__PROBLEM__:
Repeat the records below line by line, exactly, finishing on the line that contains "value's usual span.".

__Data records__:
━━━━━━━━━━━━━━━━━━━━━━━━━━━━━━
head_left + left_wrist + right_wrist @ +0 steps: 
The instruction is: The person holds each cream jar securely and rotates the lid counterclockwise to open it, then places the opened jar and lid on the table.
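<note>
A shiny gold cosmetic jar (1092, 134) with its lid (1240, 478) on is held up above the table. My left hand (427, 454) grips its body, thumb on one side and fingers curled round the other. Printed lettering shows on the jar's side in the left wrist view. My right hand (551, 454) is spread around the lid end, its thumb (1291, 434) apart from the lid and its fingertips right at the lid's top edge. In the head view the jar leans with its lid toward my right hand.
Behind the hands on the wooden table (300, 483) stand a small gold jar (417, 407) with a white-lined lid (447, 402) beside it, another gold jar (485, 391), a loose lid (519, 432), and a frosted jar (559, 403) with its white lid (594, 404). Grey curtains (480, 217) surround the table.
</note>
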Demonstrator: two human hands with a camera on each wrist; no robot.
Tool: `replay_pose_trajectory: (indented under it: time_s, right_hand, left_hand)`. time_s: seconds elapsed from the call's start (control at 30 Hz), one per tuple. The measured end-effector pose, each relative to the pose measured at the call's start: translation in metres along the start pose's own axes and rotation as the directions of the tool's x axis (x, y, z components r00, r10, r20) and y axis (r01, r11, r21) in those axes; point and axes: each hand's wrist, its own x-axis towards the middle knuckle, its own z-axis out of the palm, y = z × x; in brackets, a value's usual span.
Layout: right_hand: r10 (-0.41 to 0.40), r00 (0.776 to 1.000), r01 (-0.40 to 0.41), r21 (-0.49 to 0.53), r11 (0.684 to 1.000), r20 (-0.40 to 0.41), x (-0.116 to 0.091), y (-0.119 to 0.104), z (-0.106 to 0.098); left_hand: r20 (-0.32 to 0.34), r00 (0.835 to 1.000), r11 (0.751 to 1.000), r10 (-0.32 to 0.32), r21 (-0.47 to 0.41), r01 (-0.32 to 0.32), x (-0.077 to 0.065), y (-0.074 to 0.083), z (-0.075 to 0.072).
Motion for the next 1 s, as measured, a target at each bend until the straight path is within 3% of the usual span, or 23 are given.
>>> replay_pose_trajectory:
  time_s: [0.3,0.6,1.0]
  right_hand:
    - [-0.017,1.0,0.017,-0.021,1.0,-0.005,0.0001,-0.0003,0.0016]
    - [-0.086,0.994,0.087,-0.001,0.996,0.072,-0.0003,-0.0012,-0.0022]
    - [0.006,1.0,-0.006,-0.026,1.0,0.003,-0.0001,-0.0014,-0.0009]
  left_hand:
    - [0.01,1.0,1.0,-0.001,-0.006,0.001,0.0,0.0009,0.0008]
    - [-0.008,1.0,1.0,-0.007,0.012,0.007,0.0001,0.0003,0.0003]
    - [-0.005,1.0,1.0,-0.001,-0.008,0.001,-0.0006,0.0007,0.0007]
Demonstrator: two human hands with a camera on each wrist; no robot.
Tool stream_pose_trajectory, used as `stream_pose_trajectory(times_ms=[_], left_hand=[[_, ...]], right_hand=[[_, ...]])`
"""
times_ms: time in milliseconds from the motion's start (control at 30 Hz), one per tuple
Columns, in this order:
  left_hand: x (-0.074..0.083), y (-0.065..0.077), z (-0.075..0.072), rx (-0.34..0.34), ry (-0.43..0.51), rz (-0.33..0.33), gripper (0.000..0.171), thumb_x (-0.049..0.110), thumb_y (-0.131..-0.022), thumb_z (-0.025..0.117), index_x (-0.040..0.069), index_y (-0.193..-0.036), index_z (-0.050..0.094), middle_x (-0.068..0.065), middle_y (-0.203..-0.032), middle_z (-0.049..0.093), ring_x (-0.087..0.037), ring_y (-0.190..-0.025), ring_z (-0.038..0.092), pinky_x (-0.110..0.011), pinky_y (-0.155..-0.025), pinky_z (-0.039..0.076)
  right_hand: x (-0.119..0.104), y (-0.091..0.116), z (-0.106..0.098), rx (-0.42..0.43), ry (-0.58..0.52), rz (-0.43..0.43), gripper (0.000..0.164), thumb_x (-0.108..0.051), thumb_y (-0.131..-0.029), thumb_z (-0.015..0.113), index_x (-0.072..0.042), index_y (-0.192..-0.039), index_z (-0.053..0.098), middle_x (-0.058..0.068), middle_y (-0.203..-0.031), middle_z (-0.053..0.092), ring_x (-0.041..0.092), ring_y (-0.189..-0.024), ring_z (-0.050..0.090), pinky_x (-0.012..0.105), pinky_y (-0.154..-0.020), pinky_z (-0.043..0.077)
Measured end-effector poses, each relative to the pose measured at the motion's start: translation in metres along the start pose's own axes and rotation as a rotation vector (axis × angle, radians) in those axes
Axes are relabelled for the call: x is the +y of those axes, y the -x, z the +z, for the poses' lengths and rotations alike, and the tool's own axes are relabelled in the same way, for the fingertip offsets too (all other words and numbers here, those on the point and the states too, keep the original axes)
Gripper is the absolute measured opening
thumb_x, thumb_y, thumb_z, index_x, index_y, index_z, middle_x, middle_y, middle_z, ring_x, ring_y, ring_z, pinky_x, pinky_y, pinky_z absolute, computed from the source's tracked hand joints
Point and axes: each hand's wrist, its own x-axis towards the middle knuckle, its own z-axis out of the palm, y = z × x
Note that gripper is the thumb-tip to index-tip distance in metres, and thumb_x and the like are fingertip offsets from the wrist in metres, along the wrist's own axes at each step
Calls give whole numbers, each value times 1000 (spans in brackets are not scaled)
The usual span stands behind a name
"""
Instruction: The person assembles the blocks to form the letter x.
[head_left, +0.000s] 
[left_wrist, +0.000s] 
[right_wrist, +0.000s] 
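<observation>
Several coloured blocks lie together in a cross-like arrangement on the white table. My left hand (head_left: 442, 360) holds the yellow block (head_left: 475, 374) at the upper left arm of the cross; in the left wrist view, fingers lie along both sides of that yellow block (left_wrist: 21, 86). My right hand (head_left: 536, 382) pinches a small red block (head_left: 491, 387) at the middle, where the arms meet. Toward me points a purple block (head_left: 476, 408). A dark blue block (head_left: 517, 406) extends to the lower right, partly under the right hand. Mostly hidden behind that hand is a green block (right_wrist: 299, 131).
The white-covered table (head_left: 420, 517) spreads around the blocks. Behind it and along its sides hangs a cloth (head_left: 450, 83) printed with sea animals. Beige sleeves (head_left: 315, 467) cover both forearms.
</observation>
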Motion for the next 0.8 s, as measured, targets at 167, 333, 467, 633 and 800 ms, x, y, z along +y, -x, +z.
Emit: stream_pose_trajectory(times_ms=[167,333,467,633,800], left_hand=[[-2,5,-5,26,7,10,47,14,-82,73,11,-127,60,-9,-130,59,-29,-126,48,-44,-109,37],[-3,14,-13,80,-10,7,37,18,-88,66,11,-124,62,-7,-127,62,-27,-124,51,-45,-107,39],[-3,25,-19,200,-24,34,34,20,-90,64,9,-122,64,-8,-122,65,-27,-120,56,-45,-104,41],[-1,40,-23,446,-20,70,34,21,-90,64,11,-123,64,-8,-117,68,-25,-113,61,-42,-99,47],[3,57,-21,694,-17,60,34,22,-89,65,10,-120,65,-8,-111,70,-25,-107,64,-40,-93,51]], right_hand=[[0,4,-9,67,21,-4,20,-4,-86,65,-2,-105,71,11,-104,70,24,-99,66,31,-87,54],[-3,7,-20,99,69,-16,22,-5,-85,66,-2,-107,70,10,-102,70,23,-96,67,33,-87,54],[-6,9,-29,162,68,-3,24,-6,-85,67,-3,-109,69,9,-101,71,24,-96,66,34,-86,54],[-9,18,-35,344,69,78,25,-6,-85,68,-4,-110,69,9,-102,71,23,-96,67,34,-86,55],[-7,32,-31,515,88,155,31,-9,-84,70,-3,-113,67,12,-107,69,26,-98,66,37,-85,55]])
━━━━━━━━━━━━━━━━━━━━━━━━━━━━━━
__SOLUTION TO THIS PROBLEM__:
head_left + left_wrist + right_wrist @ +0 steps: 
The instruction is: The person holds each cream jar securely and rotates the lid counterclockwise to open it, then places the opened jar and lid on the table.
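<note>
A shiny gold cosmetic jar (1092, 134) with its lid (1240, 478) on is held up above the table. My left hand (427, 454) grips its body, thumb on one side and fingers curled round the other. Printed lettering shows on the jar's side in the left wrist view. My right hand (551, 454) is spread around the lid end, its thumb (1291, 434) apart from the lid and its fingertips right at the lid's top edge. In the head view the jar leans with its lid toward my right hand.
Behind the hands on the wooden table (300, 483) stand a small gold jar (417, 407) with a white-lined lid (447, 402) beside it, another gold jar (485, 391), a loose lid (519, 432), and a frosted jar (559, 403) with its white lid (594, 404). Grey curtains (480, 217) surround the table.
</note>
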Demonstrator: two human hands with a camera on each wrist; no robot.
Tool: `replay_pose_trajectory: (indented under it: time_s, right_hand, left_hand)`. time_s: seconds elapsed from the call's start (control at 30 Hz), one per tuple. The measured end-effector pose, each relative to the pose measured at the call's start: translation in metres along the start pose's own axes and rotation as the directions of the tool's x axis (x, y, z components r00, r10, r20) and y axis (r01, r11, r21) in those axes; point and axes: each hand's wrist, its own x-axis towards the middle knuckle, its own z-axis out of the palm, y = z × x; in brackets, a value's usual span.

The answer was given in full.